Pair Corralation between SP Global and CME

Given the investment horizon of 90 days SP Global is expected to generate 3.91 times less return on investment than CME. In addition to that, SP Global is 1.11 times more volatile than CME Group. It trades about 0.04 of its total potential returns per unit of risk. CME Group is currently generating about 0.19 per unit of volatility. If you would invest  21,153  in CME Group on September 3, 2024 and sell it today you would earn a total of  2,408  from holding CME Group or generate 11.38% return on investment over 90 days.
Time Period3 Months [change]
DirectionMoves Against 
StrengthInsignificant
Accuracy100.0%
ValuesDaily Returns

SP Global  vs.  CME Group

 Performance 
       Timeline  
SP Global 

Risk-Adjusted Performance

3 of 100

 
Weak
 
Strong
Insignificant
Compared to the overall equity markets, risk-adjusted returns on investments in SP Global are ranked lower than 3 (%) of all global equities and portfolios over the last 90 days. Despite fairly strong technical and fundamental indicators, SP Global is not utilizing all of its potentials. The recent stock price confusion, may contribute to short-horizon losses for the traders.
CME Group 

Risk-Adjusted Performance

15 of 100

 
Weak
 
Strong
Solid
Compared to the overall equity markets, risk-adjusted returns on investments in CME Group are ranked lower than 15 (%) of all global equities and portfolios over the last 90 days. In spite of rather weak primary indicators, CME may actually be approaching a critical reversion point that can send shares even higher in January 2025.

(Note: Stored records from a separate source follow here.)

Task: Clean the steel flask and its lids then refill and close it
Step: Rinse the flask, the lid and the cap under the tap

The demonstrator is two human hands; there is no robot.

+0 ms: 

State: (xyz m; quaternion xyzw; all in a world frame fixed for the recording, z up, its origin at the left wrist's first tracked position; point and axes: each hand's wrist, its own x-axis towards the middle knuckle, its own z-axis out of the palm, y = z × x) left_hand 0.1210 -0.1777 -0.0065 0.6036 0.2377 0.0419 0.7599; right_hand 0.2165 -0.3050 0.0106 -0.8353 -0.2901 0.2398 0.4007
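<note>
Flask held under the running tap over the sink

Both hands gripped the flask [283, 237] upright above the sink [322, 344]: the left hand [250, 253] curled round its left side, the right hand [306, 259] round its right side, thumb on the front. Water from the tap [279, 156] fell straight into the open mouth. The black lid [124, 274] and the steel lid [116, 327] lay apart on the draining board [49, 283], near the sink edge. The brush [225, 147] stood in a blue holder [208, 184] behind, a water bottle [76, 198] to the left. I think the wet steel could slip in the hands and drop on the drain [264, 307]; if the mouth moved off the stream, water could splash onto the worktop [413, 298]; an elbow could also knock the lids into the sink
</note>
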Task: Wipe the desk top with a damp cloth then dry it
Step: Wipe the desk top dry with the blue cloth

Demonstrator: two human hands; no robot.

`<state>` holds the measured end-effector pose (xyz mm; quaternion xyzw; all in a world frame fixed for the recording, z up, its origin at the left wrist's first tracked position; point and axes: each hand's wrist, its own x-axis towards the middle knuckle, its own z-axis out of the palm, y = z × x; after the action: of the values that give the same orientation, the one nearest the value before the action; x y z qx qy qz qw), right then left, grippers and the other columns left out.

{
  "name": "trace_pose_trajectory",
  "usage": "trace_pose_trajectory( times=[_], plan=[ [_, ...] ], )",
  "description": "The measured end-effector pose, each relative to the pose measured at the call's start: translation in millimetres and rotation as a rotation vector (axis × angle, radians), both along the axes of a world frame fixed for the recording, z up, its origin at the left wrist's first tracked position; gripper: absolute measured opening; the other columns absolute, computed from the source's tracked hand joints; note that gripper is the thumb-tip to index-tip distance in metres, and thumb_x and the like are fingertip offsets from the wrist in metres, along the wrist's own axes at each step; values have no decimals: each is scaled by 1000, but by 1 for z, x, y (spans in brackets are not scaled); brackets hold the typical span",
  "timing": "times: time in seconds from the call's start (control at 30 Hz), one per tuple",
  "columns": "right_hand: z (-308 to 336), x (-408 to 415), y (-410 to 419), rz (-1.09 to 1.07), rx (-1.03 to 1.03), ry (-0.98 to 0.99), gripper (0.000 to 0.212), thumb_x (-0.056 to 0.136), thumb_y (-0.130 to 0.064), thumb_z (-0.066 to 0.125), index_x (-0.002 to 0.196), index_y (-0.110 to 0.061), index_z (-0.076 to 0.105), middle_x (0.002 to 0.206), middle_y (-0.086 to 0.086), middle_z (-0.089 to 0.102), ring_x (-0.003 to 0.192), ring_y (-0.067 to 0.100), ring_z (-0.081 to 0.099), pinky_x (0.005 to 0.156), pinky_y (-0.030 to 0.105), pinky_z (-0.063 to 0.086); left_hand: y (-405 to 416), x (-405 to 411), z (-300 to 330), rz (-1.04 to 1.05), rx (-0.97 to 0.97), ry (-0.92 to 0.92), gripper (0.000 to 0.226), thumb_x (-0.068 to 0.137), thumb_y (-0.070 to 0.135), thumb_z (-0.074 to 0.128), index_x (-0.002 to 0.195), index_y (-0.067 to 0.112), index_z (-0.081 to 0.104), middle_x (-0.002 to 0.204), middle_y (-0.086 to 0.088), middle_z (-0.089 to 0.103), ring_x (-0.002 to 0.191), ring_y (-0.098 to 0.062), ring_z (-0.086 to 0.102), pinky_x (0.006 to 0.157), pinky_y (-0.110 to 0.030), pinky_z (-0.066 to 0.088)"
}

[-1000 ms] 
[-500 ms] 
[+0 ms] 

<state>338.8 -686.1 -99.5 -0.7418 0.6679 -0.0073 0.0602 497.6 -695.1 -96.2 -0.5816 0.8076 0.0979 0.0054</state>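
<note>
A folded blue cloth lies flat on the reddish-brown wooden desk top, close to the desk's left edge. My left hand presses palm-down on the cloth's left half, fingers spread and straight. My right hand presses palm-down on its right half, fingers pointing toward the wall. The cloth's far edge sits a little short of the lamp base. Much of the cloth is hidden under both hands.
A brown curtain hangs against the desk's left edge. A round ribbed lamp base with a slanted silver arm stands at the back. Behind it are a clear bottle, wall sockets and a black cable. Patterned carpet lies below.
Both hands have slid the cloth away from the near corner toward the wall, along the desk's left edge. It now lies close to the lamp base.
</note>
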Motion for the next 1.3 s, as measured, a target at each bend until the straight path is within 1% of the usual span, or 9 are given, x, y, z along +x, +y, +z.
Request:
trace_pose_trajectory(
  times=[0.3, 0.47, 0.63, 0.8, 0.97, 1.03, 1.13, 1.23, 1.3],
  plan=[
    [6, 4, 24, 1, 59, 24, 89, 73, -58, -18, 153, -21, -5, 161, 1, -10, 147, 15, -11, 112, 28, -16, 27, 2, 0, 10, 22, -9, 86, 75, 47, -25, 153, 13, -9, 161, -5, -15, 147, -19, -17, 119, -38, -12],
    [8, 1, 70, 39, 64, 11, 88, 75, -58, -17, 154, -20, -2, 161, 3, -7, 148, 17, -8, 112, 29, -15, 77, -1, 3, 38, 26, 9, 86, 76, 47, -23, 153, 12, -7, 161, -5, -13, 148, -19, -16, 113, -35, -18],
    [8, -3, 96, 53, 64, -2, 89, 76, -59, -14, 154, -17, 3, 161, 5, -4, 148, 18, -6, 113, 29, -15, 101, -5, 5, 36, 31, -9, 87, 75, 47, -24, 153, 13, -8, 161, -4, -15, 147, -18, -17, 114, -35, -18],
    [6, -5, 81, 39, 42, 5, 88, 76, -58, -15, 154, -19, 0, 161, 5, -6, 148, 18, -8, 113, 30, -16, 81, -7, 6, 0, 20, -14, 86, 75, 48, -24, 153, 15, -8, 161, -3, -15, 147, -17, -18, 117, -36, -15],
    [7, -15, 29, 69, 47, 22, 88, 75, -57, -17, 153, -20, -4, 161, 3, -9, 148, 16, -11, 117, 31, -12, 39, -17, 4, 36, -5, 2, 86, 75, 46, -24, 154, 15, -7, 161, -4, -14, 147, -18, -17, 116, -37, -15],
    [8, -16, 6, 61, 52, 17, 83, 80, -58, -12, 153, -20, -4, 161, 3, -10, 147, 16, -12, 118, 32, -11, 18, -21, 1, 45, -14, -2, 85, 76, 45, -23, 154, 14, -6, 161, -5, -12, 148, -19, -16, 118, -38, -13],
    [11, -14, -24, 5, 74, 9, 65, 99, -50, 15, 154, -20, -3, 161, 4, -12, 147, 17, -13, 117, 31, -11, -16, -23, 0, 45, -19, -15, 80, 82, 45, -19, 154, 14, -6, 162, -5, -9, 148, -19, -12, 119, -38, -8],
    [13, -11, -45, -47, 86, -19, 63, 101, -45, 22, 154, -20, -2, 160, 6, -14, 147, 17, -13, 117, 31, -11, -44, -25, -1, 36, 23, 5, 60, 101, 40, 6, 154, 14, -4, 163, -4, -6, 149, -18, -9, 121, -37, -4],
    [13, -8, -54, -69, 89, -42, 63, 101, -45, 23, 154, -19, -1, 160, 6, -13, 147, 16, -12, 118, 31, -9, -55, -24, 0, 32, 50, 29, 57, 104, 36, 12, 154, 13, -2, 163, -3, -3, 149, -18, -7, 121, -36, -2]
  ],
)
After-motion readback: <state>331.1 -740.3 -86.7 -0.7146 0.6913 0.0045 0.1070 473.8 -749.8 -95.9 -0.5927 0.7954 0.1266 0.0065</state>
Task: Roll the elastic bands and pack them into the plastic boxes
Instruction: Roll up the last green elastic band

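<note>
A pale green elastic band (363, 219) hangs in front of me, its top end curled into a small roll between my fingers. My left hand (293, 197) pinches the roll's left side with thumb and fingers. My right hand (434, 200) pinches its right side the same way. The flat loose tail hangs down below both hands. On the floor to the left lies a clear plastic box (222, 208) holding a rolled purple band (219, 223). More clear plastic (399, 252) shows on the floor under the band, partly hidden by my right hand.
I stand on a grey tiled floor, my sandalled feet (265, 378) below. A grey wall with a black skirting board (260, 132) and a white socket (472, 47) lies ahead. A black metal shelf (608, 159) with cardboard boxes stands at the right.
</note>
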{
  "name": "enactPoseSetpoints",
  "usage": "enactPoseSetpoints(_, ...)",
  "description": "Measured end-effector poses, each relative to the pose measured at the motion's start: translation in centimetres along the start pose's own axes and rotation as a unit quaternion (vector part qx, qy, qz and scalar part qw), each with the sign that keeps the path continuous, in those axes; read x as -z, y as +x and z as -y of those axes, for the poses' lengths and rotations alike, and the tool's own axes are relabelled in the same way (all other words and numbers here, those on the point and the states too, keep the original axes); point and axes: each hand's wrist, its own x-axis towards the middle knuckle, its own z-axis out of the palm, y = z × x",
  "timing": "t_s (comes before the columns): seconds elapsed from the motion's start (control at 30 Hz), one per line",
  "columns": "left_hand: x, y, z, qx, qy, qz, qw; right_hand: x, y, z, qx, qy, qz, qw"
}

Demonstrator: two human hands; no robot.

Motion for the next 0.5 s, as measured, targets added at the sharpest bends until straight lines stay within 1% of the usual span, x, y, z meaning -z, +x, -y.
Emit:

SP Global and CME Volatility Contrast

   Predicted Return Density   
       Returns  

Pair Trading with SP Global and CME

The main advantage of trading using opposite SP Global and CME positions is that it hedges away some unsystematic risk. Because of two separate transactions, even if SP Global position performs unexpectedly, CME can make up some of the losses. Pair trading also minimizes risk from directional movements in the market. For example, if an entire industry or sector drops because of unexpected headlines, the short position in CME will offset losses from the drop in CME's long position.
The idea behind SP Global and CME Group pairs trading is to make the combined position market-neutral, meaning the overall market's direction will not affect its win or loss (or potential downside or upside). This can be achieved by designing a pairs trade with two highly correlated stocks or equities that operate in a similar space or sector, making it possible to obtain profits through simple and relatively low-risk investment.
Check out your portfolio center.
Note that this page's information should be used as a complementary analysis to find the right mix of equity instruments to add to your existing portfolios or create a brand new portfolio. You can also try the Funds Screener module to find actively-traded funds from around the world traded on over 30 global exchanges.